If you find that you’re spending almost all your time on theory, start turning some attention to practical things; it will improve your theories. If you find that you’re spending almost all your time on practice, start turning some attention to theoretical things; it will improve your practice. – Donald Knuth

## Introduction

This section will contain some very basic computer science background. Since the target audience of this lecture series has little to no training in this area, I will attempt to fill in some gaps (admittedly very poorly).

### Numerical analysis

It should come as no surprise that computers store data as sequences of 1’s and 0’s. For example, non-negative integers are represented by their base-2 expansions (e.g. 7 is represented by 111 and 8 by 1000). Since we can only allocate a finite amount of space for each integer (e.g., 16, 32, or 64 bits) we can only hold a finite range of integers (e.g., $-2^{63}\leq i \leq 2^{63}-1$) (see two’s complement). This means that one has to avoid applying operations that will take us out of this range. Arithmetic operations that generate values outside of their allowed range are said to *overflow*.

Problems with the finite representations of integers are dwarfed by the problems arising from the finite representation of real numbers. The (IEEE) standard way to finitely represent a real number is as a *floating point number*. The idea is to approximate a real number $x$ by a non-negative integer $\alpha$, an integer $\beta$, and a sign bit $\epsilon$ so that $x\approx (-1)^\epsilon \cdot \alpha \cdot 2^{\beta}$. Since, using a fixed number of bits, we can only represent finitely many integers, there are only finitely many such floating point numbers.

The finiteness of this representation leads to some obvious consequences as well as some non-obvious ones.

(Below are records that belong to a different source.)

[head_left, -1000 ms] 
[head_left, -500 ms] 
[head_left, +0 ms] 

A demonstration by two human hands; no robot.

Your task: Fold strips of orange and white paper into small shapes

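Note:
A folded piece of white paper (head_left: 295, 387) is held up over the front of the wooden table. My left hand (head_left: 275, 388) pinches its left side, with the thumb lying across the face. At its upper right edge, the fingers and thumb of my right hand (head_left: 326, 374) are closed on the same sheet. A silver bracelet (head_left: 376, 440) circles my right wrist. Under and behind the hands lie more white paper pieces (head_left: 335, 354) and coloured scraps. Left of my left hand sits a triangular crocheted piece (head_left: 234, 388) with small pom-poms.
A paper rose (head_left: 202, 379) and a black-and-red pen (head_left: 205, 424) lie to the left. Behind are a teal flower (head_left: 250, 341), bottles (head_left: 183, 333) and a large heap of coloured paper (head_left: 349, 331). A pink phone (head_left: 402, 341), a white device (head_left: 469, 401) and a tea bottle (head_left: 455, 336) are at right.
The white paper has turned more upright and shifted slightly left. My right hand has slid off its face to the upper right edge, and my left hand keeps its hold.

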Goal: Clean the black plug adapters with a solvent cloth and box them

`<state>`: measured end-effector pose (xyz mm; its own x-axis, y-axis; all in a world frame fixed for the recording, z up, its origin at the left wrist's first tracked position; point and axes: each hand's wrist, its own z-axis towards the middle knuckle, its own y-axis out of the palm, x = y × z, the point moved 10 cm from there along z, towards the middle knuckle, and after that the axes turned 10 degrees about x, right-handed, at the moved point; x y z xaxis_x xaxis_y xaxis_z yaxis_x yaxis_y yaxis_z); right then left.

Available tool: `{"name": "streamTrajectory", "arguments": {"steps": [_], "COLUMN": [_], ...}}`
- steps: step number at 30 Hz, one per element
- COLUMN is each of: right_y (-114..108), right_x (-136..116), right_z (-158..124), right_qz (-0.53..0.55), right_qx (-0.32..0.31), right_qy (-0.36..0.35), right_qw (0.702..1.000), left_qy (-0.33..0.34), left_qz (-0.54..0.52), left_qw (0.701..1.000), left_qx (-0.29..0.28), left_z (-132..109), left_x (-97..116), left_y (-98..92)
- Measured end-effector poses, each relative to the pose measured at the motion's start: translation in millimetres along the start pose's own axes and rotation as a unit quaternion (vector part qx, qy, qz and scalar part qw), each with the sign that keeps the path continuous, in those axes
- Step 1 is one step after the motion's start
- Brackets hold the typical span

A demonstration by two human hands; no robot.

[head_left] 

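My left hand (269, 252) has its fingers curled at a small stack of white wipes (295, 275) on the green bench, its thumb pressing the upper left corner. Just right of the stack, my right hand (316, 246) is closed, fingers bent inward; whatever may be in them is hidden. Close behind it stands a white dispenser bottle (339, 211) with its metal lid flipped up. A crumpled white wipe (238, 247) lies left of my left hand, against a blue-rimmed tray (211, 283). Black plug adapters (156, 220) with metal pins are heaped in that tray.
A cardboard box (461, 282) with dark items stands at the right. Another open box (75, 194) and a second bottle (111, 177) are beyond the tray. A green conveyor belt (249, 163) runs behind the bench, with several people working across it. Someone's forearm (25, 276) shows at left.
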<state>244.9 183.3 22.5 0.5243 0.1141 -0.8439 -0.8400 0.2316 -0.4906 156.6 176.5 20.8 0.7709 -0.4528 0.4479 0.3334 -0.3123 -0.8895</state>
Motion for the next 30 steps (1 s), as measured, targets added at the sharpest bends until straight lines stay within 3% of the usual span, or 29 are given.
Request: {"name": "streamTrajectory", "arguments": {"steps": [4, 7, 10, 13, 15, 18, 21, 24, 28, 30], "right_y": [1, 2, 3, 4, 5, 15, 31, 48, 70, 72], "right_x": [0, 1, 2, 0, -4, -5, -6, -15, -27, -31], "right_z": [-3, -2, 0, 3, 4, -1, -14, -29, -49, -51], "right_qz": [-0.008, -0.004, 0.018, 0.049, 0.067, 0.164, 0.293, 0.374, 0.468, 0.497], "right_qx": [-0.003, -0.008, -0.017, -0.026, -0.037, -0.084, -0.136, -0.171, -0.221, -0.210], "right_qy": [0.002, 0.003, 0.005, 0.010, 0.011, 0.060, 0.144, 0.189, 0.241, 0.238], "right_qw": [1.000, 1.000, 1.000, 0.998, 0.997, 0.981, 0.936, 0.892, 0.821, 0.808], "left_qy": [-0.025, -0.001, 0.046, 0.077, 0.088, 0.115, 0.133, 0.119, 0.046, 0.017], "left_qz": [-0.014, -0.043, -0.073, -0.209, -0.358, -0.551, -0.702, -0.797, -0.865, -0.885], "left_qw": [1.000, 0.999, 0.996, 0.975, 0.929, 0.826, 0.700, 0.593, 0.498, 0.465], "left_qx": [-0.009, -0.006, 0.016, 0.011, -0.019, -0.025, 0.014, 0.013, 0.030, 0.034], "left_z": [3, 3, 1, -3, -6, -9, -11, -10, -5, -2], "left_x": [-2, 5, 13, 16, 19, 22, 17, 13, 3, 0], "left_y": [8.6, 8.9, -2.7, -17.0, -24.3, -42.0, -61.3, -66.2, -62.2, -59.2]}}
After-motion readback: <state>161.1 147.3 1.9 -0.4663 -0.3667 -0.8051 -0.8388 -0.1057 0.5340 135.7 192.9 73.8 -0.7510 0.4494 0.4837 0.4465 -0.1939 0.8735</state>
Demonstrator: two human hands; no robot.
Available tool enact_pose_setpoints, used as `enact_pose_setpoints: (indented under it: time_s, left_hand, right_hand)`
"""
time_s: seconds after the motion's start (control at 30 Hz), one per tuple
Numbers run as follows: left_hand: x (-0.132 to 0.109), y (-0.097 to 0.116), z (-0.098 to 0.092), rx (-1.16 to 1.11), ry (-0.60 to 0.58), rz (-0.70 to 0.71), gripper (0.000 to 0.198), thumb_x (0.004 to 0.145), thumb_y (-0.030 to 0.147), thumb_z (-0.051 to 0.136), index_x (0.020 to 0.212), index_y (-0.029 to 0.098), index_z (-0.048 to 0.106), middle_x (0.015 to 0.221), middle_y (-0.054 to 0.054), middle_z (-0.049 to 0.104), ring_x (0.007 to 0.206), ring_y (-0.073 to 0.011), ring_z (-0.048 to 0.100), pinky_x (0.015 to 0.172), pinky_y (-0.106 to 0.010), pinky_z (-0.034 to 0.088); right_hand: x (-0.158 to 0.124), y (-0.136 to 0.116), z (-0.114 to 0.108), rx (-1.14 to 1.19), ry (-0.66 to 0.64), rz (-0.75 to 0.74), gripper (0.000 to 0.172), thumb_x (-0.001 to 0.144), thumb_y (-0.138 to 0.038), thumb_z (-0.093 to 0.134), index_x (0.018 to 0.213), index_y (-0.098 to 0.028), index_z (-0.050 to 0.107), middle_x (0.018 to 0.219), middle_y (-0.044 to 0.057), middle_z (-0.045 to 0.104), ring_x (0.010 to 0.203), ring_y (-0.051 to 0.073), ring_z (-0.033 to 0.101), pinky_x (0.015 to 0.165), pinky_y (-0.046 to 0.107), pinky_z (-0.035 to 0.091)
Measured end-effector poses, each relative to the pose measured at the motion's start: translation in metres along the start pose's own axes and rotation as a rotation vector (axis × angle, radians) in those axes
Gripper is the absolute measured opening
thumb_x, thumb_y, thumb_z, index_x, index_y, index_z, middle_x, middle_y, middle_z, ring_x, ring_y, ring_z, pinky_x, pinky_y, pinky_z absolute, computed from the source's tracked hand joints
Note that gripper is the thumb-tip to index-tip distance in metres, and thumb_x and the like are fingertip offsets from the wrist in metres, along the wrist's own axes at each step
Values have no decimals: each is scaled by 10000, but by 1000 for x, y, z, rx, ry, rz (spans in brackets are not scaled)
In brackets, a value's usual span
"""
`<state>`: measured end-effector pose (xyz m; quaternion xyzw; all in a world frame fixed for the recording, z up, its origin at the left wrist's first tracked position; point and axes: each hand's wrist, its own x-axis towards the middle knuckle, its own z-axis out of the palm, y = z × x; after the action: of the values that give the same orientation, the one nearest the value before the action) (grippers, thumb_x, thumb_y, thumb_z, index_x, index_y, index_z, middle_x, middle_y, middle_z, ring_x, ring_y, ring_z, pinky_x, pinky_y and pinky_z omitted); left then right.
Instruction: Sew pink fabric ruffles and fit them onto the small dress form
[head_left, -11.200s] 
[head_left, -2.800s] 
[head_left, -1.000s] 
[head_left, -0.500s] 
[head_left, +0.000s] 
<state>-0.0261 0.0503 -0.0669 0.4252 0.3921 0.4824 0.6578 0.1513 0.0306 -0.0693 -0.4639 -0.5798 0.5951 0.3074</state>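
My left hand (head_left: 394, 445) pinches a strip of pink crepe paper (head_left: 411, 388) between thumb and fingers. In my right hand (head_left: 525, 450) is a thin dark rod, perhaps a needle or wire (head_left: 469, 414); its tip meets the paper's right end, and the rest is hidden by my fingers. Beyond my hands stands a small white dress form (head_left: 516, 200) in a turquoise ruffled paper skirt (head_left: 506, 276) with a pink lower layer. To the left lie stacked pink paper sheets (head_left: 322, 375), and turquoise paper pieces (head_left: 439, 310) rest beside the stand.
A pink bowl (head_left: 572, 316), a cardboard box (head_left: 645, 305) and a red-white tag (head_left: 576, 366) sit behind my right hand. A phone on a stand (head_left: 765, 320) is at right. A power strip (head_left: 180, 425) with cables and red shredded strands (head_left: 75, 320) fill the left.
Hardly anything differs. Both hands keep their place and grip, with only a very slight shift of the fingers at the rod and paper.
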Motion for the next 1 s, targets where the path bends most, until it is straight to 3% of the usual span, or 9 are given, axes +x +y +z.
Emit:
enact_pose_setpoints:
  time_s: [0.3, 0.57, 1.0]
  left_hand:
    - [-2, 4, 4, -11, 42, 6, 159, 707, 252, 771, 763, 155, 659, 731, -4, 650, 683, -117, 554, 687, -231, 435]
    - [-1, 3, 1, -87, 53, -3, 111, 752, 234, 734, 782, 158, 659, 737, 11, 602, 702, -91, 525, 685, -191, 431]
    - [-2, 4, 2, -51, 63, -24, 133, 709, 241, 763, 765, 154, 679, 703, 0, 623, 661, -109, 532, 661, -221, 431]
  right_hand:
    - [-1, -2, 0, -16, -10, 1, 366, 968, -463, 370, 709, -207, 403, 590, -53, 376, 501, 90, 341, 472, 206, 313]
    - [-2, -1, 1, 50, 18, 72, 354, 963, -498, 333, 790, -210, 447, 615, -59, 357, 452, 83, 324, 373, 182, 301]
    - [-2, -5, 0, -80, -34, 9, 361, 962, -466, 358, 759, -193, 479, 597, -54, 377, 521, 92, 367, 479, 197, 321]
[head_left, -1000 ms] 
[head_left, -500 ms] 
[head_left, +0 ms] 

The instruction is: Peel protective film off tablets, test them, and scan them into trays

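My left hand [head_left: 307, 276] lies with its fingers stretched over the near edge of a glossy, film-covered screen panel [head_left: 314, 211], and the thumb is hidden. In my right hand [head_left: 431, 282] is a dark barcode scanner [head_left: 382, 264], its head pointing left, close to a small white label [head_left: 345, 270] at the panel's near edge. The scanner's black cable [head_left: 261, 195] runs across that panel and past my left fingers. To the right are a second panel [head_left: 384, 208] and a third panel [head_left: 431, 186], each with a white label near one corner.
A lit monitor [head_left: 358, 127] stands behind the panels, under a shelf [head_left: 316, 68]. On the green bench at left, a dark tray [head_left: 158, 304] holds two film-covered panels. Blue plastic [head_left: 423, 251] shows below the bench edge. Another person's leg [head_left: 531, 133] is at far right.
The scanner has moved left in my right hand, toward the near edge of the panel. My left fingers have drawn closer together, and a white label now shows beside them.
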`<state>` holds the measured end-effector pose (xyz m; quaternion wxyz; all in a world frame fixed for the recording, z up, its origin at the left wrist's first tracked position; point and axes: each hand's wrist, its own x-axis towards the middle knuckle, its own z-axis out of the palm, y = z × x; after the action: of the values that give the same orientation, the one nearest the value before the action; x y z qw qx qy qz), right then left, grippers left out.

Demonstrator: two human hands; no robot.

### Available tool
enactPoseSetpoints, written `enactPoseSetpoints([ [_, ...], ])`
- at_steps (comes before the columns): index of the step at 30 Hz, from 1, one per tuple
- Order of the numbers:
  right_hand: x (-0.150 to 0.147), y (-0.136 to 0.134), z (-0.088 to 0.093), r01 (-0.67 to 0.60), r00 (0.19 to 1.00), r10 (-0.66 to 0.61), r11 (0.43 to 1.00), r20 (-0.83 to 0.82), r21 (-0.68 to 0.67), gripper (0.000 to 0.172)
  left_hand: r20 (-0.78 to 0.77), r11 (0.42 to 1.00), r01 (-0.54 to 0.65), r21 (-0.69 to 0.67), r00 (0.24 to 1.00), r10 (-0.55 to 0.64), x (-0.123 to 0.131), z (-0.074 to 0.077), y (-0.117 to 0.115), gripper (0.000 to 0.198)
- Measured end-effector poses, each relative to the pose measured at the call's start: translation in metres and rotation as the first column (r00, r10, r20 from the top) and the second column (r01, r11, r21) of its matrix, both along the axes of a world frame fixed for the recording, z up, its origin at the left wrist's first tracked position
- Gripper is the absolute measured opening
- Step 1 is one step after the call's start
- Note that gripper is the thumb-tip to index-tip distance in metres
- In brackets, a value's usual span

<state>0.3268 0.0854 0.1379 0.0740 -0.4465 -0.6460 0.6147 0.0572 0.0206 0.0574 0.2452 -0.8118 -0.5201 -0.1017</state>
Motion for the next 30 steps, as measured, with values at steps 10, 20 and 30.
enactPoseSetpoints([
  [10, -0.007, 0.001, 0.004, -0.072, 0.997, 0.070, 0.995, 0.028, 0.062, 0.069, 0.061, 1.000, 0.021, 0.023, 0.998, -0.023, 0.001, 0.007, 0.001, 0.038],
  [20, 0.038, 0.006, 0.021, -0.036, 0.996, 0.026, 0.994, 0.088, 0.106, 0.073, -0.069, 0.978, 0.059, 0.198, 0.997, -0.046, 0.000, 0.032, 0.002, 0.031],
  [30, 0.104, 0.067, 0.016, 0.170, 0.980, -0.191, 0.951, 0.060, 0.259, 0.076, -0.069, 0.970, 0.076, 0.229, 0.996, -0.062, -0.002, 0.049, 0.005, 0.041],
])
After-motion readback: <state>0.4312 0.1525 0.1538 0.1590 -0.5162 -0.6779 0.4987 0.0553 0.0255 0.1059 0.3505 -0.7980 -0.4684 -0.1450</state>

- Since the exponent $\beta$ is bounded above, there is a bound for the range of real numbers that we can encode. This leads to the same type of overflow problems as for integers.
- Since the exponent $\beta$ is bounded below, there is a smallest positive real number we can encode in this representation. This leads to a new set of problems called
*underflow*. For example $e^{-n}=0$ for $n\gg 0$. As a consequence, $e^{-n}\cdot e^{n}\neq e^0=1$ for large $n$. If we instead expanded this expression from the middle then we obtain: $$e\cdot (e\cdot (\cdots(e\cdot e^{-1})\cdot e^{-1})\cdots e^{-1})=1.$$*So multiplication of floating point numbers fails to be associative*. - Since $\alpha$ is a bounded positive integer, we can only encode a finite amount of precision. This implies that for certain (large) values of $m$ and $n$, $$\sum_{i=1}^{2^n} 2^{-n} + 2^m = 2^m+1,$$ if we apply the operations from left to right, while the sum is $2^m$ if we apply them from right to left.
*So addition of floating point numbers fails to be associative.* - We can not encode fractions precisely so $1/n \cdot n\neq 1$ in general. On older calculators one can witness this first hand and see that $1/3\cdot 3“=”0.9999999999$.

#### Remark

I sometimes find it helpful to visualize all of the floating point numbers placed on the real line as a sequence of dots. These dots cluster heavily near 0 and gradually spread farther and farther apart as we move away from the origin until we meet the size bounds. Beyond these points there are no longer any dots.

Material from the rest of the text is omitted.